SMAC Talk
stat
Accelerated Stochastic Optimization: Optimism, Coordinate Descent and Beyond
Add to Calendar 2021-02-05T15:10:00 2021-02-05T16:00:00 UTC Accelerated Stochastic Optimization: Optimism, Coordinate Descent and Beyond
Start DateFri, Feb 05, 2021
10:10 AM
to
End DateFri, Feb 05, 2021
11:00 AM
Presented By
Anant Raj (Max-Planck Institute for Intelligent Systems, Tuebingen, German)
Event Series: SMAC Talks

Recently there have been several attempts to extend Nesterov’s accelerated algorithm to smooth stochastic and variance-reduced optimization.  We show that there is a simpler approach to acceleration: applying optimistic online learning algorithms and querying the gradient oracle at the online average of the intermediate optimization iterates.

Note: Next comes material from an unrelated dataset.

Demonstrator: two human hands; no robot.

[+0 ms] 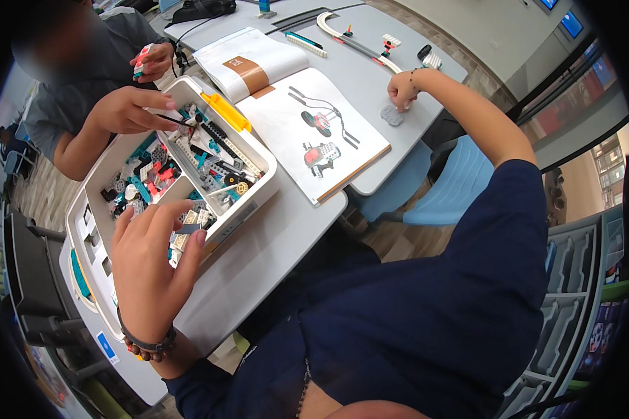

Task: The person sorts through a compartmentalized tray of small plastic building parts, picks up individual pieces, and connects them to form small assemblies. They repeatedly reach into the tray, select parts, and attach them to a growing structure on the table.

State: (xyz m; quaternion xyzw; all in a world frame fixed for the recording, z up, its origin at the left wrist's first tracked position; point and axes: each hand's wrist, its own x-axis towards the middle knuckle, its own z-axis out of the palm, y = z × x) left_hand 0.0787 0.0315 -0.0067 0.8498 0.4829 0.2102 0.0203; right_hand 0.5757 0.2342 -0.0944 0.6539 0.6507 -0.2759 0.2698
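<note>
Head view, two hands (150, 251), one parts bin (258, 150)

My left hand (150, 258) touched the glossy white plastic parts bin (255, 150); at two o'clock lay matt paper, the open instruction booklet (286, 119).

We can't see what the left hand (150, 262) picks at; its fingers cover the parts bin (255, 150) corner. Right hand (402, 89) hides part of a grey piece (392, 116), maybe a gear plate. Co-worker's face blurred, body cut off top-left.
</note>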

In particular, we tighten a recent result of Cutkosky (2019) to demonstrate theoretically that online iterate averaging results in a reduced optimization gap, independently of the algorithm involved. We show that carefully combining this technique with existing generic optimistic online learning algorithms yields the optimal accelerated rates for optimizing strongly-convex and non-strongly-convex, possibly composite objectives, with deterministic as well as stochastic first-order oracles. We further extend this idea to variance-reduced optimization. Finally, we also provide “universal” algorithms that achieve the optimal rate for smooth and non-smooth composite objectives.

Moving further, we consider (accelerated) stochastic gradient methods under the interpolation regime where a perfect fit can be obtained (minimum loss at each observation). While previous work highlighted the implicit regularization of such algorithms, we consider an explicit regularization framework as a minimum Bregman divergence convex feasibility problem. Using convex duality, we propose randomized Dykstra-style algorithms based on randomized dual coordinate ascent. For non-accelerated coordinate descent, we obtain an algorithm which bears strong similarities with (non-averaged) stochastic mirror descent on specific functions, as it is is equivalent for quadratic objectives, and equivalent in the early iterations for more general objectives. It comes with the benefit of an explicit convergence theorem to a minimum norm solution. For accelerated coordinate descent, we obtain a new algorithm that has better convergence properties than existing stochastic gradient methods in the interpolating regime.